Ghaffar Hussain war Islamist - und schaffte den Absprung

Wiesbaden. Bis zu 4,3 Millionen Muslime leben in Deutschland. Unter ihnen bewegen sich laut Verfassungsschutz 36 270 Islamisten, zu denen auch dem Bundeskriminalamt zufolge 131 "Gefährder" - potenzielle Terroristen - gehören. Doch wieso werden manche Muslime überhaupt zu gewaltbereiten Islamisten, gar zu Attentätern? Spätestens seit dem 11. September 2001 bemühen sich Sicherheitsexperten aus aller Welt zu verstehen, wo die Wurzeln für die Radikalisierung liegen. Ghaffar Hussain kennt die Antwort nur zu gut. Denn der Brite war bereits auf dem Weg, zum Fanatiker zu werden.

Auf der Herbsttagung des Bundeskriminalamts berichtete Hussain, wie auch Kinder aus vermeintlich integrierten, unauffälligen Einwandererfamilien plötzlich zu Glaubensfanatikern werden können. Als in Großbritannien geborener Sohn pakistanischer Einwanderer wurde Hussain wegen seiner Hautfarbe früh zum Außenseiter. "Bereits als Kind war ich oft in Schlägereien verwickelt und musste mich oft verteidigen." Doch weder sein Elternhaus noch seine Religion hätten ihm Halt geboten. "Meine Eltern hatten Angst vor der Welt da draußen, und beim Koranunterricht haben wir arabische Koranverse auswendig gelernt, ohne ihren Sinn zu begreifen."

Wie zahlreiche Einwandererkinder stolperte Hussain in eine Identitätskrise. Als er Anfang der 90er-Jahre eine Moschee betrat, hörte er plötzlich keine religiöse Predigt, sondern eine politische Ansprache. "Da hieß es, wir Muslime sind Opfer, unsere Frauen werden vergewaltigt, die USA und Großbritannien sind unsere Feinde", berichtet Hussain. Keiner dieser Hassprediger sei religiös gewesen, doch sei es ihnen gelungen, ihre Argumente islamisch aussehen zu lassen.

Sehr mächtig sei diese neue Ideologie plötzlich gewesen, sagte Hussain, denn sie versorgte ihn mit einem Instrument, mit dem sich Weltereignisse wie die Tötung von Muslimen im Bosnien-Krieg leicht interpretieren ließen. Erst als er nach mehreren Jahren ein Politikstudium aufnahm, begriff er, dass es sich bei den Predigten nicht um Religion, sondern um Politik gehandelt habe. Heute reist Hussain für die britische Quilliam-Stiftung durch die Welt und versucht, junge Muslime zu überzeugen, dass es sich bei islamistischen Theorien um Politik, nicht um das Wort Gottes handele.
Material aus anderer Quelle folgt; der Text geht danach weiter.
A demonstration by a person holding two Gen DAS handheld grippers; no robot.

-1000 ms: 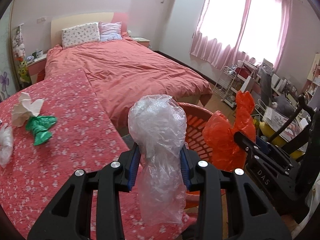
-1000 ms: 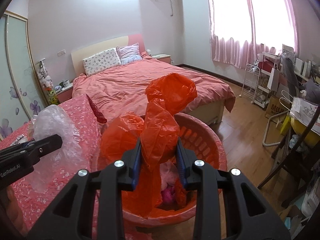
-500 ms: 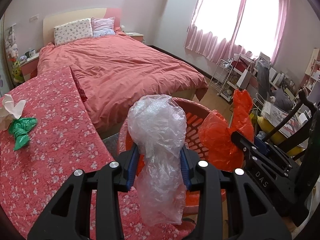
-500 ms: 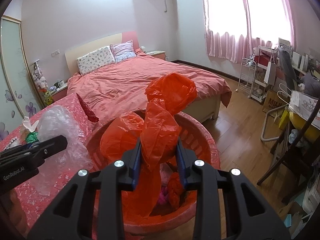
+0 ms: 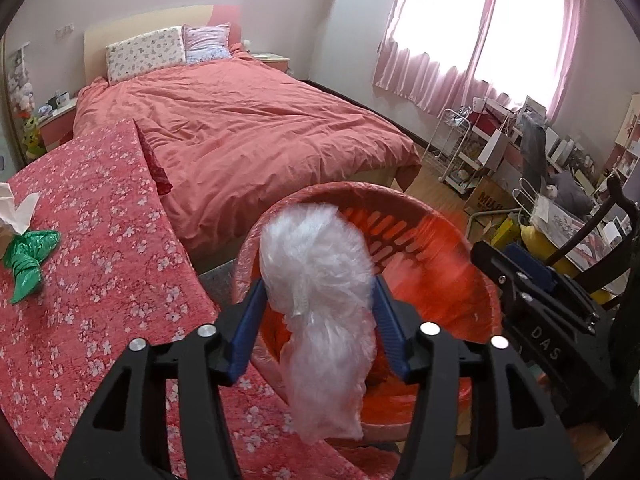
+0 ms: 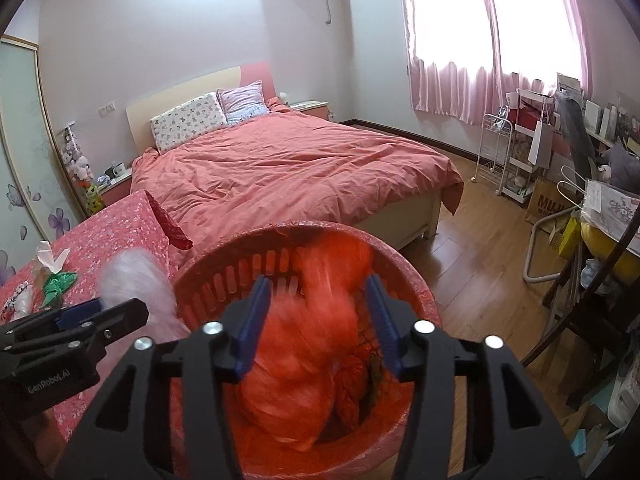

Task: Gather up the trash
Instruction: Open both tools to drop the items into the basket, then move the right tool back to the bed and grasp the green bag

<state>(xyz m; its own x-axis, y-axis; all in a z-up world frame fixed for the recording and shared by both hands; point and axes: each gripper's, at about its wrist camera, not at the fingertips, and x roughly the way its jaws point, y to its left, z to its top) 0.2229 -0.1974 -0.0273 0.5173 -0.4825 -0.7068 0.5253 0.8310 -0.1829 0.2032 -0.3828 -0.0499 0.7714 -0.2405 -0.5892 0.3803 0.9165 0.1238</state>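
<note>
from the camera on my left tongs (image 5: 316, 312), i look down between two black arms with blue pads; the jaws are opening, and a crumpled clear plastic bag (image 5: 320, 300) sits blurred between them, loose rather than pinched, hanging over the near rim of a round red basket (image 5: 400, 204) lined with red plastic. to the left lies a tabletop (image 5: 100, 240) under a red flowered cloth, and on it a green plastic scrap (image 5: 30, 254) and a white tissue (image 5: 16, 212) wait well away from the basket. a bed with a salmon quilt (image 5: 248, 120) fills the room behind. at the right edge i see my other tongs, with the letters "das" in white on the black body. from the camera on my right tongs (image 6: 316, 312), the jaws are likewise opening, and a red plastic bag (image 6: 316, 320) is smeared with motion between the pads, over the basket's open mouth, above other red trash already lying inside. my left tongs show at the lower left, marked "genrobot.ai", with the clear bag blurred beside the basket's left rim. a brown paper bag on the floor at the right reads "mu", the rest hidden. to do this step well, i judge both tongs should open fully and hold over the basket until each bag has dropped clear of the pads; the clear bag sits close to the rim, so it could catch there or slide onto the tabletop.
</note>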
Identitätskrisen wie die von Ghaffar Hussain sind laut dem Terrorismusforscher Peter Neumann vom Londoner King's College eine Bedingung, damit aus friedlichen Gläubigen Extremisten werden können. "Dieser Unmut schafft ein Vakuum, das mit einer neuen Idee gefüllt werden kann", so Neumann. Komme die Person in dieser Zeit mit einer Ideologie in Kontakt, bestehe die Gefahr der Radikalisierung. "Denn die Ideologie beschreibt das Problem und auch das, was zu tun ist." Gefährlich wird es, wenn diese Weltanschauung besagt, dass sie von außen bedroht wird und verteidigt werden muss.
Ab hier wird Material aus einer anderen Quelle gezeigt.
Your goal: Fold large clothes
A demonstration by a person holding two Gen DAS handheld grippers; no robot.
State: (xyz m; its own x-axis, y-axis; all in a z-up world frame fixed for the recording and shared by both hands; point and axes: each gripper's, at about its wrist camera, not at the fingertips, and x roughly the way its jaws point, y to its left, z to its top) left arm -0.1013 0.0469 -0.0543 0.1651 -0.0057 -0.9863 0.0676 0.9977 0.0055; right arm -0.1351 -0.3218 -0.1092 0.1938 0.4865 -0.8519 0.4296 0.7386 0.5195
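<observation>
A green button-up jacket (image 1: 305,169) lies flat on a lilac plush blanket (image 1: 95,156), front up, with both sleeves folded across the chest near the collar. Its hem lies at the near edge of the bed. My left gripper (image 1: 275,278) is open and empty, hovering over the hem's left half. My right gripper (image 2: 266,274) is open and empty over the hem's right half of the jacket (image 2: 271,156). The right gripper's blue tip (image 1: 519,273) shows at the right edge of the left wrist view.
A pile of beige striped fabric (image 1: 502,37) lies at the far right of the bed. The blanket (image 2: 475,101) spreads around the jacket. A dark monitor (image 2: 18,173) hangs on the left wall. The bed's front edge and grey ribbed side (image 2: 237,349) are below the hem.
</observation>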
Laut einer Studie des Bundeskriminalamts hängt eine Radikalisierung oft vom privaten Umfeld ab, beispielsweise von einem gescheiterten Berufseinstieg oder von Gewalt in der Familie. "Die Ideologie selbst spielt eine geringere Rolle bei der Radikalisierung als bisher angenommen", stellt BKA-Chef Jörg Ziercke fest. Der Übergang zum Terroristen erfolge ungeplant, gefördert durch eine bestimmte politische Entwicklung, durch Medienberichte über Anschläge und eine günstige Tatgelegenheit. Nötig sei daher eine Kooperation zwischen Ermittlern und Verbänden, Kommunen und Geistlichen. Aber auch die Integration von Einwanderern spiele eine Rolle, sagt Ziercke: "Es ist entscheidend, dass sich Menschen in einer Gesellschaft aufgenommen fühlen."